Not sure if I know what I am talking about but my common sense tells me that
since the compiler will choose itself when and where to use MMX/SSE
instructions, it is not under your control so you can also not protect
against it. The compiler needs to take care for instance not to mix up FPU
and MMX instructions without the normal precautions (such as EMMS
instructions etc). Since this is beyond your control I assume it’s not your
responsability but this stands apart from the normal rules you have to
follow in any case when using floating point instructions in your driver.

To me it looks like drivers have to pay an extra price ibecause they have to
save FP state at least an extra time. FP states are already saved across
context switches (right?) which is a price which needs to be paid anyway.
The FSAVE and FRESTORE instructions which save and restore the FP state are
very expensive and take up some 300 clock cycles altogether according to AMD
optimization.

/Daniel

The compiler will choose itself when and where to apply these optimizations.
Since it is not
under your control which instructions are being used and where it will be
the compiler
who has to take its responsabilities such as making sure FPU and MMX
instructions
are not being mixed without taking any measures.

For you I think nothing changes, if you were using floating point before y.
You were using floating
point instructions anyway so you have to take your measures, the rest should
become the
responsability of the compiler.
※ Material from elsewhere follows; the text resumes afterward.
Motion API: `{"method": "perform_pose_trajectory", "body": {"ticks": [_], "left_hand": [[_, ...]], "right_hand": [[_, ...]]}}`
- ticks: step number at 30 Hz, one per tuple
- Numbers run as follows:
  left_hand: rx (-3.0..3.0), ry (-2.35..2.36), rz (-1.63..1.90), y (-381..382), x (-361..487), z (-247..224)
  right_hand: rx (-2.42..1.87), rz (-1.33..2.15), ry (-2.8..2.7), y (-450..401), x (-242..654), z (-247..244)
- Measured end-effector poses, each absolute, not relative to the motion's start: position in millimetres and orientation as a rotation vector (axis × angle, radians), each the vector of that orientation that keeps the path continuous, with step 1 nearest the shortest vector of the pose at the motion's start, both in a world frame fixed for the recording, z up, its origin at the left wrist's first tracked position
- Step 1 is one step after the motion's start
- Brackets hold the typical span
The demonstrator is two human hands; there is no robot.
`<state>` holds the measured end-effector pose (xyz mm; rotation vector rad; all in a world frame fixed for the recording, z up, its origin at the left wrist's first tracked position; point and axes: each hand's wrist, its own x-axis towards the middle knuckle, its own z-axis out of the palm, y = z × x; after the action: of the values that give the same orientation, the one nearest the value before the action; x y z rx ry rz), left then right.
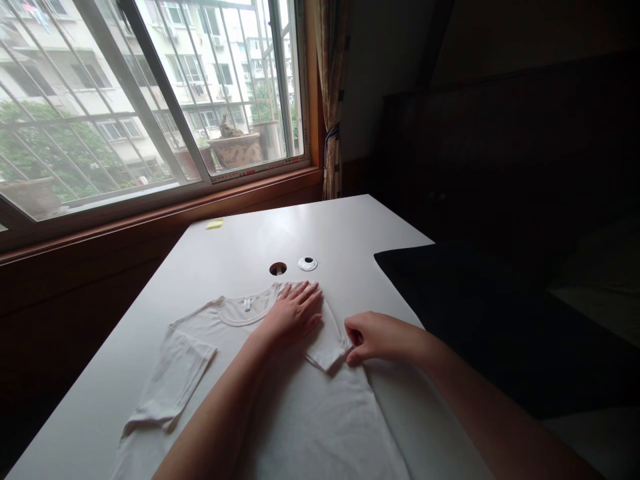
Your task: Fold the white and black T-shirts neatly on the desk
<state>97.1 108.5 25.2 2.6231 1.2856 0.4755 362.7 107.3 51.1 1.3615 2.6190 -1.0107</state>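
Observation:
A white T-shirt (pixel 310 420) lies spread on the white table, its neckline toward the far side and its lower part running out of view at the bottom. My left hand (pixel 296 310) rests flat on the shirt's right shoulder, fingers stretched out. At the outer edge of the right sleeve, my right hand (pixel 370 339) pinches the fabric between thumb and curled fingers. The left sleeve (pixel 183 373) is folded inward over the shirt's body, with some creases. A small label shows inside the collar.
The white table (pixel 310 223) has a round cable hole (pixel 278 269) and a round white cover (pixel 308 264) beyond the collar. A yellow sticky note (pixel 215 224) lies near the far left corner. Dark cloth (pixel 480 320) lies along the right edge. A barred window (pixel 150 100) stands behind.

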Motion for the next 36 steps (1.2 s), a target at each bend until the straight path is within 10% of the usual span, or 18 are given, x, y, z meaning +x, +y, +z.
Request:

You need to save and restore the floating
point state
according to the rules which is heavy duty (300 clock cycles together
according to the AMD
optimization guide).

wrote in message news:xxxxx@ntdev…
> Hello,
>
> I have set MSC_OPTIMIZATIONS to /Ox (all optimizations, favour speed) to
> see what difference it makes and noticed a very strange behaviour.
> Additionally, I have set /arch:SSE2 to make use of SSE/2 instructions.
>
> As expected, the compiler unrolled a few loops, but instead used MMX
> instructions (namely PXOR & MOVQ) for some of them.
>
> Normally, I wouldn’t care, but according to Microsoft’s article “Using
> Floating Point or MMX in a WDM Driver”, all MMX (etc.) operations must be
> wrapped between KeSaveFloatingPointState & KeRestoreFloatingPointState
> (for x86-32 builds), which is now obviously missing (PREfast doesn’t
> complain either).
>
> Is this safe?
>

Daniel Terhell wrote:

To me it looks like drivers have to pay an extra price ibecause they have to
save FP state at least an extra time. FP states are already saved across
context switches (right?) which is a price which needs to be paid anyway.
The FSAVE and FRESTORE instructions which save and restore the FP state are
very expensive and take up some 300 clock cycles altogether according to AMD
optimization.

I have used RDTSC to benchmark KeSaveFloatingPointState & KeRestoreFloatingPointState at DISPATCH_LEVEL (of course, I have taken care of other influences RDTSC might face).
Well, both functions have a penalty of ~ 800 - ~ 1200 cycles together (Pentium M).

It’s a shame that you have to call them in the first place, because there’s actually no reason why floating-point operations should be any harder than integer ones (of course, floating-point stuff has its own quirks).

On architectures where floating-point support was not an afterthought, it just works without any hassles.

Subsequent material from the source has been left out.